Al contempo sarà fondamentale impegnarsi fin da subito nell’esecuzione di esercizi specifici. Il loro scopo principalmente sarà quello di allungare il muscolo piriforme migliorandone elasticità e vascolarizzazione, incrementare la mobilità del bacino e dell’anca e ridurre le tensioni muscolari agli arti inferiori e alla colonna (ischiocrurali, glutei, quadrato dei lombi e ileo-psoas)

Inoltre sarà molto importante limitare il più possibile quelle posizioni o attività che scaturiscono dolore o sollecitano eccessivamente la parte interessata o, se impossibilitati, studiare assieme al proprio fisioterapista delle accortezze da poter mettere in atto per evitare continue recidive.

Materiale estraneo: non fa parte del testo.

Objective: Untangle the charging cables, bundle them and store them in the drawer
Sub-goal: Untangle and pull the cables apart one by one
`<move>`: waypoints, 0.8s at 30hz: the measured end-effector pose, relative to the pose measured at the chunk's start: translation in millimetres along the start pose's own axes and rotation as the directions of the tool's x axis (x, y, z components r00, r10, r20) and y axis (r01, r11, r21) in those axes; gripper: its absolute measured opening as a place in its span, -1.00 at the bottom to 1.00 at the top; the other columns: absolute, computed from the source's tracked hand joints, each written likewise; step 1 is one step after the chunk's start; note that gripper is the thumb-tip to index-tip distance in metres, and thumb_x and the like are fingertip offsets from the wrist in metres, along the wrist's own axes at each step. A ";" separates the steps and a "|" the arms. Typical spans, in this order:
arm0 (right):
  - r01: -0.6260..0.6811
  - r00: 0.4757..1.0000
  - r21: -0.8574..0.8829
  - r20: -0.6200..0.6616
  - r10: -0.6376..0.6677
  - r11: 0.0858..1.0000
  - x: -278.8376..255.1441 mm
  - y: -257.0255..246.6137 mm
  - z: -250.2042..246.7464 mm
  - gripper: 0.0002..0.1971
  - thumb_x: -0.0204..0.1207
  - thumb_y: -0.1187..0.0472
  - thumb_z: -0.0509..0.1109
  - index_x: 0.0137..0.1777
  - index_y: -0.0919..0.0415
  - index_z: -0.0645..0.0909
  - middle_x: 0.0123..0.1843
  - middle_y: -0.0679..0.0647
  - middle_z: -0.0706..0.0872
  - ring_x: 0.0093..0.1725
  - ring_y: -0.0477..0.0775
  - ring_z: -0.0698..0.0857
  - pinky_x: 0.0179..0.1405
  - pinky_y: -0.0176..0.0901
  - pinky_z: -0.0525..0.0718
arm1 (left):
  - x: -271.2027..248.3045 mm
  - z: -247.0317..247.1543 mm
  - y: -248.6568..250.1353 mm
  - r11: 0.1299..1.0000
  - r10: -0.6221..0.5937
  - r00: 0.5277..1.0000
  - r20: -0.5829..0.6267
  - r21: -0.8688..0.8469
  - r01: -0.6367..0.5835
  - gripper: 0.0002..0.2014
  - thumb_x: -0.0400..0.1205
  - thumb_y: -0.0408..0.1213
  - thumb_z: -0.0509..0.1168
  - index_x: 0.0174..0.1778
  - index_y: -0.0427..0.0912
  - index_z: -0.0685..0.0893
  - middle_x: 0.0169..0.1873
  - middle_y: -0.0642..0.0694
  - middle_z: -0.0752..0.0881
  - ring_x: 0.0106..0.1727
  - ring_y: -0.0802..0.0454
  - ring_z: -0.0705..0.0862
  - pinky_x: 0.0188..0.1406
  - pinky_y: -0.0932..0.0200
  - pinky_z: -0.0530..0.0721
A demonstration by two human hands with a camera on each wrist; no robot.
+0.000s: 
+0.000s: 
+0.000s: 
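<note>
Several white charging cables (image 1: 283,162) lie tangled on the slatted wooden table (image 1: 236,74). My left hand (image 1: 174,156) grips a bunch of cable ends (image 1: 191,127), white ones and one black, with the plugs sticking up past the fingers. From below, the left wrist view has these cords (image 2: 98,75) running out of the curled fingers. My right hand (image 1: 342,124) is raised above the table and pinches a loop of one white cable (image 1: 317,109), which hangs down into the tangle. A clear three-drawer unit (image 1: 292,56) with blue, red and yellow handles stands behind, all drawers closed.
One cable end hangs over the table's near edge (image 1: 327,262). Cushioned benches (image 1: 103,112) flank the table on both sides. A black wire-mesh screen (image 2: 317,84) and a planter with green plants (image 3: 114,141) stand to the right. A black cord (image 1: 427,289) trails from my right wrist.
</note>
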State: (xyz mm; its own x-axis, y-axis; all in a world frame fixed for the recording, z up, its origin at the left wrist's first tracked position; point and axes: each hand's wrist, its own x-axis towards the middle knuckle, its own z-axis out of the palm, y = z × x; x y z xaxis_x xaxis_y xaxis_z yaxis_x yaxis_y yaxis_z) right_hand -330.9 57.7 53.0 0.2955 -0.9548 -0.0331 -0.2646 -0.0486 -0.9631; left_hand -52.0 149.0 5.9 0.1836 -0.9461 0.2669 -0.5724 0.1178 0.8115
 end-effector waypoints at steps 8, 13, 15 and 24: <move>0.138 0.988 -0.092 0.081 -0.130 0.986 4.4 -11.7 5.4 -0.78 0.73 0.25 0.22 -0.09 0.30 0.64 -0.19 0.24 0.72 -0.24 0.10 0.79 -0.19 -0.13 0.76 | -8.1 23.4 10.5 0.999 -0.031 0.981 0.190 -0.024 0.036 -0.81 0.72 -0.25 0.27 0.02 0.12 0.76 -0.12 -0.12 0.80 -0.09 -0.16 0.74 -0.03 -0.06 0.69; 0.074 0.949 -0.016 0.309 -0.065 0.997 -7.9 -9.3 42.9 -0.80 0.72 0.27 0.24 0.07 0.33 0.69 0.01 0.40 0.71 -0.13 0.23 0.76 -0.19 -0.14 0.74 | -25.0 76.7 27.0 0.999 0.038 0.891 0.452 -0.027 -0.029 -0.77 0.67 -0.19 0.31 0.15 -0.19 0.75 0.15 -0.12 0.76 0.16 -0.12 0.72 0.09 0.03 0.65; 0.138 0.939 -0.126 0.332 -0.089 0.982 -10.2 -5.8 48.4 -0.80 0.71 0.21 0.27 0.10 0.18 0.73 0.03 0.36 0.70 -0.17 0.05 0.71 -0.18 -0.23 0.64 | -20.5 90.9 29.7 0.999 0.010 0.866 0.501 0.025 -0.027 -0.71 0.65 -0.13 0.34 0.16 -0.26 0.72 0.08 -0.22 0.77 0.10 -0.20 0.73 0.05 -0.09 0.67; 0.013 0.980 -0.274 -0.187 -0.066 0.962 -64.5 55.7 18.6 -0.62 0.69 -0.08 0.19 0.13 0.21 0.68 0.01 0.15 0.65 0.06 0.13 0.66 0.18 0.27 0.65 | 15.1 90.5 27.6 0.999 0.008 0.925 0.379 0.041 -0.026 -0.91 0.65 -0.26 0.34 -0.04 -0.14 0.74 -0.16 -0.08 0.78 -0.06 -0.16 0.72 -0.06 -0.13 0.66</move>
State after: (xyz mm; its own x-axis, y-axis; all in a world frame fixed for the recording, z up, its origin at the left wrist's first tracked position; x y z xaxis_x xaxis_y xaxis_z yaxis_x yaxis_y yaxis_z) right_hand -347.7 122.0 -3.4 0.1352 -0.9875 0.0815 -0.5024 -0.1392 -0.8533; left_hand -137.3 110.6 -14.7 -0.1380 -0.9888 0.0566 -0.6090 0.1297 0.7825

Infine, inutile dire che la costanza premia sempre, eseguire esercizi di stretching e allungamento come mostrato nelle foto sottostanti (30 secondi per posizione, 3-4 volte per gamba), aiuta a prevenire la ricomparsa di questo disturbo.

Se soffri quindi di lombosciatalgia e temi possa trattarsi della sindrome del piriforme o hai soltanto bisogno di un consulto per un percorso di esercizi mirato ed efficace, affidati alla professionalità del personale qualificato Fisiotop, presente in 5 sedi tra Torino e provincia.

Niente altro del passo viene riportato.